EXERCISE OBJECTIVE - Take the entries that follow and return exactly the lines from the one holding "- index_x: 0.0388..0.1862" through the one holding "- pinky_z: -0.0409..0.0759", both included. Nothing else is needed.

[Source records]
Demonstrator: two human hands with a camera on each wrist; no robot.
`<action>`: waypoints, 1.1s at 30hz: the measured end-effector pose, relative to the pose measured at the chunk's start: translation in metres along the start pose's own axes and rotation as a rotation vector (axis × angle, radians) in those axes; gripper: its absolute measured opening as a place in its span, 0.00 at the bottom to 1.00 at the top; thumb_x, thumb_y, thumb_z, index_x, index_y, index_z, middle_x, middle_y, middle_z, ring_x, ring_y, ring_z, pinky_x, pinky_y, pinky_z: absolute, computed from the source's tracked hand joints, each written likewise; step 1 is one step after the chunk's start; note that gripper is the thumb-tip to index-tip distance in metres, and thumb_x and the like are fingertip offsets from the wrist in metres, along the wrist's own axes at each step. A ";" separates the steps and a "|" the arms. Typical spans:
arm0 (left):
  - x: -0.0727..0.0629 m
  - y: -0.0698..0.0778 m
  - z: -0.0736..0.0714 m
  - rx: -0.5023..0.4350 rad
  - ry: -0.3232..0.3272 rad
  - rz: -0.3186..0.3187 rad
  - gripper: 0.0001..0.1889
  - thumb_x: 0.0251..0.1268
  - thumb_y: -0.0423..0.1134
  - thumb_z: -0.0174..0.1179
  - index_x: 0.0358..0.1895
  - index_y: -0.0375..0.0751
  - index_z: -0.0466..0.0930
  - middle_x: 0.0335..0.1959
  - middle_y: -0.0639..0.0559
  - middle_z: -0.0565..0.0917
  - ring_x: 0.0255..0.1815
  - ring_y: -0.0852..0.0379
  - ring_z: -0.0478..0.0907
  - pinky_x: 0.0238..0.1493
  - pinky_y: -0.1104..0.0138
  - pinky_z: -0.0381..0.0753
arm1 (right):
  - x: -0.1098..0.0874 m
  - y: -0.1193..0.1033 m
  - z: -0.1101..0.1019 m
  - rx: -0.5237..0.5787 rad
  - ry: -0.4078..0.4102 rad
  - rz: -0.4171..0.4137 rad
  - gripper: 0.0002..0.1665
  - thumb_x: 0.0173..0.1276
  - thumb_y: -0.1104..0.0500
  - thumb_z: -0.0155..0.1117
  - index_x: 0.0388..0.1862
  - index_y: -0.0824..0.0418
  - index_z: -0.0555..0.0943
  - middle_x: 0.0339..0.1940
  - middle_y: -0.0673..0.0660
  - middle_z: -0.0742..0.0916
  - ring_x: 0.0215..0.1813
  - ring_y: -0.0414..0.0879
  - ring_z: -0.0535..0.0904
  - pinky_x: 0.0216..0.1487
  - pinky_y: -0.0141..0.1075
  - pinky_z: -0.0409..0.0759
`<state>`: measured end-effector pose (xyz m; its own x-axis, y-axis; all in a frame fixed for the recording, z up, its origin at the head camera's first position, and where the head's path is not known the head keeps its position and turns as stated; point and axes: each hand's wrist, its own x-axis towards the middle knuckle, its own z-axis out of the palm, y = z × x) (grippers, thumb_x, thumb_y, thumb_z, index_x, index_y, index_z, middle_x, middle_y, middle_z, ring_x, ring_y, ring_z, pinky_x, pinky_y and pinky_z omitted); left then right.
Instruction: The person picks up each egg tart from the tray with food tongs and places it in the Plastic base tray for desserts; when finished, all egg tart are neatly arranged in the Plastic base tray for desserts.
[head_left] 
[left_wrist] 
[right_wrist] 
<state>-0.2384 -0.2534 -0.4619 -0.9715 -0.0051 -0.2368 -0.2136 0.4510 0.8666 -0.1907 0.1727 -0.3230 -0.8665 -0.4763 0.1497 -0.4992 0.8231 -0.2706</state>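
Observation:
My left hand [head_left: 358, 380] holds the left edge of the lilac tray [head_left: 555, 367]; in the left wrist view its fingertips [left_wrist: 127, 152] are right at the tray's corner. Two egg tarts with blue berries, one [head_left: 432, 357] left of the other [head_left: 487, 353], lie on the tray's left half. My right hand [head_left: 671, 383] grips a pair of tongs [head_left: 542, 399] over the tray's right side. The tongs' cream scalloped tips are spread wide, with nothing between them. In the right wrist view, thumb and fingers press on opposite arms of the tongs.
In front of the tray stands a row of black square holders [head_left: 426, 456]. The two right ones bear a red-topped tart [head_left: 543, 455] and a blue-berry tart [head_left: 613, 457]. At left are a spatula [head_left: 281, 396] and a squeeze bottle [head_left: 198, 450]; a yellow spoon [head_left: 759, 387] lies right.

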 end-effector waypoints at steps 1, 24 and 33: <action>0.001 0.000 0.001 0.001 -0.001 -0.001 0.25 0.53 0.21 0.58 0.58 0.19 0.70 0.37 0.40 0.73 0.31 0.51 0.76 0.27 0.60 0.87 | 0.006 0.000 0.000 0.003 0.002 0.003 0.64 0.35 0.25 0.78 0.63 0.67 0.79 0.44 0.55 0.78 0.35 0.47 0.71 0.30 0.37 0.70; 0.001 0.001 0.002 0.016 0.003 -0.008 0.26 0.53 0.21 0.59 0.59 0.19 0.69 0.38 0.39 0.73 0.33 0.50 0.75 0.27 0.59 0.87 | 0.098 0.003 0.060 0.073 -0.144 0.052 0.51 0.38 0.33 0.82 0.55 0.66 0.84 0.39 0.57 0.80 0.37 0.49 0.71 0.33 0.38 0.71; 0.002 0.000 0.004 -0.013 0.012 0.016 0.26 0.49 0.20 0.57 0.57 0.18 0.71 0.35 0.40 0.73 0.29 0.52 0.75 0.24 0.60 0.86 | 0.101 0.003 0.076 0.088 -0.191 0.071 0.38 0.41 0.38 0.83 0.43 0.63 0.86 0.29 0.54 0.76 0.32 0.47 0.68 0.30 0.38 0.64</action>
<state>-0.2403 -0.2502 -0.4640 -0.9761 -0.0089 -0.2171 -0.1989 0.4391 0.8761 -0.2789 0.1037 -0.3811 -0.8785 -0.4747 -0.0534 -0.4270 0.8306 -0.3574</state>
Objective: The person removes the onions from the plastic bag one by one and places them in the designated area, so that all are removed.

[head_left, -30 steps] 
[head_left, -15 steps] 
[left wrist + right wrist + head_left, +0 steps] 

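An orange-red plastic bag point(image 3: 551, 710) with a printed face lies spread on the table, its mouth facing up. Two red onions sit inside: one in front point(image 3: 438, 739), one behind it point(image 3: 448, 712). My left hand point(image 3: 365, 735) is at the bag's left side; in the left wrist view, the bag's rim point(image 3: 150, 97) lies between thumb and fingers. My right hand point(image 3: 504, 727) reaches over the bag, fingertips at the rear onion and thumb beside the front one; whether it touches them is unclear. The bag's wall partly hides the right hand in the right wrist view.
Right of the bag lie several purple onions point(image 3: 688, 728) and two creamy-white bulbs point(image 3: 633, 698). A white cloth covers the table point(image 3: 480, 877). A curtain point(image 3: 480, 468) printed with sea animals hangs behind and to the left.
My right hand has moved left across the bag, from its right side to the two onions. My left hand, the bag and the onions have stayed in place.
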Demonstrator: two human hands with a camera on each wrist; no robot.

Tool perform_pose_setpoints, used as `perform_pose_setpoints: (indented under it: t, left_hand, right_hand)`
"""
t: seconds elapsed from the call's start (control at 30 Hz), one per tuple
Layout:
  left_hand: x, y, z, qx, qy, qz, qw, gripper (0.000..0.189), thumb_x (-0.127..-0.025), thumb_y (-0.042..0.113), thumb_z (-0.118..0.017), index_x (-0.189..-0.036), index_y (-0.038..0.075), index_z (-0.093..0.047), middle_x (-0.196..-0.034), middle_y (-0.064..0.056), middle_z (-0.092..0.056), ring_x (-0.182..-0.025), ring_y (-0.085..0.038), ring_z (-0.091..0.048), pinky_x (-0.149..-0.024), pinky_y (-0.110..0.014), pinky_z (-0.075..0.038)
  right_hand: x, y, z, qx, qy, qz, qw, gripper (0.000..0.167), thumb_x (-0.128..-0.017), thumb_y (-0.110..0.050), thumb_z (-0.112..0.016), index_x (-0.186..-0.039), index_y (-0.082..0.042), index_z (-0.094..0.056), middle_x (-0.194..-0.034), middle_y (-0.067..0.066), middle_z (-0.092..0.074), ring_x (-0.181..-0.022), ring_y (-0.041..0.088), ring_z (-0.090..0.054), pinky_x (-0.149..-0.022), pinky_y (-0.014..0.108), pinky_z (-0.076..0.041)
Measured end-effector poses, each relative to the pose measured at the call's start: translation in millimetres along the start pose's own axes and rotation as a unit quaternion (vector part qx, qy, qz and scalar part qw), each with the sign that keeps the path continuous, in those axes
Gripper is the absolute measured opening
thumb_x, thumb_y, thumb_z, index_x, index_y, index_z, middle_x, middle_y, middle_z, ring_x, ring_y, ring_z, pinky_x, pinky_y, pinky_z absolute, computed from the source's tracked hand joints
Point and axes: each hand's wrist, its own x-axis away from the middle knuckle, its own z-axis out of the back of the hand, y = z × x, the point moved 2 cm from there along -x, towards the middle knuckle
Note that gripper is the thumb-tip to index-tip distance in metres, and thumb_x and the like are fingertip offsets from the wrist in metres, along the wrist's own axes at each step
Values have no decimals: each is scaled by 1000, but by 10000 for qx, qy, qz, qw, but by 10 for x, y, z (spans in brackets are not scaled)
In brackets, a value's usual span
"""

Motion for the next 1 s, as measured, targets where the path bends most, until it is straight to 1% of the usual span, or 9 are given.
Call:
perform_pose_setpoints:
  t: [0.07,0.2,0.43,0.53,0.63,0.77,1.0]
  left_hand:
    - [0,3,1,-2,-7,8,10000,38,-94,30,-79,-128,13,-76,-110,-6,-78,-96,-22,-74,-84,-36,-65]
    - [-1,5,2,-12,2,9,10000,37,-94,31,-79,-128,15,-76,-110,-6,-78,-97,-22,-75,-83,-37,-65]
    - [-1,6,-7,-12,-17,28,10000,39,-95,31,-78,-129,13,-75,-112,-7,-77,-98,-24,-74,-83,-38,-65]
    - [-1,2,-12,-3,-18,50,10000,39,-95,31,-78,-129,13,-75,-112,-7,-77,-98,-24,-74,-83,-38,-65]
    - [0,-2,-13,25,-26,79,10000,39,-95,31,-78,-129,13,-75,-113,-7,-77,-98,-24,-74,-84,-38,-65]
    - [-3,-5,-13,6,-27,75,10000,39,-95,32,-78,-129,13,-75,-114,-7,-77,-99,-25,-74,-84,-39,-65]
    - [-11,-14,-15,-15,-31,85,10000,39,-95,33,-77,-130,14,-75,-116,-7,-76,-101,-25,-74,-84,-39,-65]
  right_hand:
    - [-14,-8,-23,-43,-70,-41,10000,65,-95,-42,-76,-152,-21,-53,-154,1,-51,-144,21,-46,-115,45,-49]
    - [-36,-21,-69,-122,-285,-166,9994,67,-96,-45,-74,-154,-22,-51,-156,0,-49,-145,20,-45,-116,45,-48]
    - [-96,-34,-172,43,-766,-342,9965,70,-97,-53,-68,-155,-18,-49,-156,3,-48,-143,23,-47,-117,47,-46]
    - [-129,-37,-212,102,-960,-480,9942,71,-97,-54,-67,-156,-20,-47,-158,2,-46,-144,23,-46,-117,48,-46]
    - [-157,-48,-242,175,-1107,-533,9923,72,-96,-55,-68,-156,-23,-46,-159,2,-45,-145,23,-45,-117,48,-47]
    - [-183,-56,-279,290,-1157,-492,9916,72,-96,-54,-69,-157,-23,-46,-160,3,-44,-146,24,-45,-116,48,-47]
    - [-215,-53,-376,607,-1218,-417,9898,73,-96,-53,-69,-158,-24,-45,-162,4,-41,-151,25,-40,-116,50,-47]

EXPECTED ANSWER -
  - index_x: 0.0388..0.1862
  - index_y: -0.0824..0.0418
  - index_z: -0.0555..0.0943
  - middle_x: 0.0339..0.1940
  - middle_y: -0.0673..0.0660
  - middle_z: -0.0742..0.0916
  - ring_x: 0.0215..0.1813
  - ring_y: -0.0414..0.0879
  - ring_z: -0.0535..0.0904
  - pinky_x: 0.0216..0.1487
  - pinky_y: -0.0141..0.1075
  - pinky_z: -0.0409..0.0759

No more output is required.